I just saw your 2017 Sailnet post wrt purchasing the NA-40. I would luv to get some info on this craft (eg hull# on MRYxxx ser#). We show Viper as hull#38 - originally from Michigan.

I have hull#10 on Vancouver Island and have a small Facebook website (MNA40) with registry (of the 45 built), marketplace of boats & sails, etc; and sharing info on equipment etc. You may know four NA-40's still race out of Bayview Yacht Club in Detroit.



Patg73 said:


> Thank you for not buying the boat.
> 
> Because I ended up buying it..The blisters were very light. It'll cost me about $200-
> $300 to fix.
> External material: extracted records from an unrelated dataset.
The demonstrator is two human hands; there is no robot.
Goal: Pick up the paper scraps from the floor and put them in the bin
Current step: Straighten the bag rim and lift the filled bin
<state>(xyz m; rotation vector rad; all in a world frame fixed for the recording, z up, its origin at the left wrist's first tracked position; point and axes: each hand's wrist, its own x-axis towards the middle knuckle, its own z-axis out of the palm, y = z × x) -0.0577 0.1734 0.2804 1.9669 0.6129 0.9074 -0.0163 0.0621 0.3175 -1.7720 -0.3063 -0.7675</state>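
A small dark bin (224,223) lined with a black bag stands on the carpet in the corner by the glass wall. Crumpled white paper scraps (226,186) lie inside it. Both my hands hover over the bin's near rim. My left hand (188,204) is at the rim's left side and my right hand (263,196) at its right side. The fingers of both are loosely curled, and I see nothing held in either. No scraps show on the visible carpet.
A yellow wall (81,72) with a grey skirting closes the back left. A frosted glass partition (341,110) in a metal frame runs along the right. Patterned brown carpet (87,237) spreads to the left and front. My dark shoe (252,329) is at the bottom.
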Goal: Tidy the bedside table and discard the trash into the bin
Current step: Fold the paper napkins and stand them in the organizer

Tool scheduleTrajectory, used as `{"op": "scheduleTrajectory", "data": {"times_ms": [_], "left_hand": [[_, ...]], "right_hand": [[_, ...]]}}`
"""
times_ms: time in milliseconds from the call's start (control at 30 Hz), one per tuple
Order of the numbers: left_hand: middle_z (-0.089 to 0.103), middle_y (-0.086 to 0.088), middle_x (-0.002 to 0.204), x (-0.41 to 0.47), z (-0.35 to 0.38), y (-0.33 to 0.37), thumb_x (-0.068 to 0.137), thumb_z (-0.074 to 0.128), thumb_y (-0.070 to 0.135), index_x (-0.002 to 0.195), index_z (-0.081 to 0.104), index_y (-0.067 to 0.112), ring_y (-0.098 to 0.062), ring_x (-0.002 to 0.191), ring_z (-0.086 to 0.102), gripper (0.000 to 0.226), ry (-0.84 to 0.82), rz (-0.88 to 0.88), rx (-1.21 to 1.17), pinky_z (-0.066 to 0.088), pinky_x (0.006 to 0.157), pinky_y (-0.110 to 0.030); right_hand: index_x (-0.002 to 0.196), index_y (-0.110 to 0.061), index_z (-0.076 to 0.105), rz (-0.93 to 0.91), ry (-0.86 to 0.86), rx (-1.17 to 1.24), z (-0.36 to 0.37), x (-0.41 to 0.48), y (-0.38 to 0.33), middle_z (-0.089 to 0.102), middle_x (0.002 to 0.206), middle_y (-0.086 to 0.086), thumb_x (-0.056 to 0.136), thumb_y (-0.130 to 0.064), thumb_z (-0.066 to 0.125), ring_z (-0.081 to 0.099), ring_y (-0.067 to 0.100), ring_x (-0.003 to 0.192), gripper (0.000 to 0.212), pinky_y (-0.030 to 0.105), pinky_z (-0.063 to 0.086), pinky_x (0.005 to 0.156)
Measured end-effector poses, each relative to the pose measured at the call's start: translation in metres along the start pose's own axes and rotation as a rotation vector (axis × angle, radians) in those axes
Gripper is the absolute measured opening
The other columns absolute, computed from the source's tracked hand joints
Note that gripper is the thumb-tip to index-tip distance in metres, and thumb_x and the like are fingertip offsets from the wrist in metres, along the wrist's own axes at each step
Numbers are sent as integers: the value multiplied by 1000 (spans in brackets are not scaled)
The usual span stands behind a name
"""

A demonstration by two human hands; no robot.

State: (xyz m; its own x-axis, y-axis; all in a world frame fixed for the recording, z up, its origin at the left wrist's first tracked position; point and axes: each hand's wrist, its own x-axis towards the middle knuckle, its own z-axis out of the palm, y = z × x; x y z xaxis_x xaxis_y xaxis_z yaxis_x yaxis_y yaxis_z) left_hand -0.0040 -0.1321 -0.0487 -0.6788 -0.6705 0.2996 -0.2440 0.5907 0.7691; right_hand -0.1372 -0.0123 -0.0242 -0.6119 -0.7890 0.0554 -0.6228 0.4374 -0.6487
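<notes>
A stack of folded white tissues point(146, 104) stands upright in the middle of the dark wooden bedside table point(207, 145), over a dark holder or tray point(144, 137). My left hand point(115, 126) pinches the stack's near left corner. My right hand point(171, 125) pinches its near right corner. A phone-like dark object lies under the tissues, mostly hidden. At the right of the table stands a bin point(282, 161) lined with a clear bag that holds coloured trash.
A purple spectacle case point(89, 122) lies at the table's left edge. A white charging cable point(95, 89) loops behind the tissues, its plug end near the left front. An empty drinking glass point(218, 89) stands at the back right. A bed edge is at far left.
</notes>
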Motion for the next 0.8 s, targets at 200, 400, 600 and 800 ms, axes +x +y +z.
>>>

If that. Gorgeous boat. Past 2 owners took great care of it.
> ...


----------



## Dmj (Aug 3, 2020)

FreddyBC said:


> I would luv to know where this NA-40 was berthed. I have hull#10 on Vancouver Island and I have a small NA-40 site at Facebook (MNA40) with registry, shared info, marketplace, etc and we have little knowledge of this craft - tyia.


Freddy. I saw ft page. I have #33
Freddy. Just saw your post. I bought hull #33 3 years ago in Detroit and brought it to Chicago. Still a work in progress but have had success and fun racing her. Kept the name Break Away. This would have been our fourth Mackinac race so I guess I got her 4 years ago. I found a Facebook group, Morgan na40 but haven't got a response yet. Seems


----------



## AdiGrio (Nov 23, 2020)

FreddyBC said:


> I would luv to know where this NA-40 was berthed. I have hull#10 on Vancouver Island and I have a small NA-40 site at Facebook (MNA40) with registry, shared info, marketplace, etc and we have little knowledge of this craft - tyia.


I am considering making an offer on this boat. Just FYI, right now is in Whitby, Ontario. My concern is around using this boat as a daysailer on Lake Ontario where one can expect light winds through the summer as well as gusty days that may pose challenges for boats that may require different sails based on weather. I have some sailing experience (both dinghies and keelboats), I like to go fast and not really into tame, floating cottages but I'm no Alex Thomson, neither . The boat requires some TLC but overall is clean and still good looking. I guess one can still find parts if needed? Any particular concerns?


----------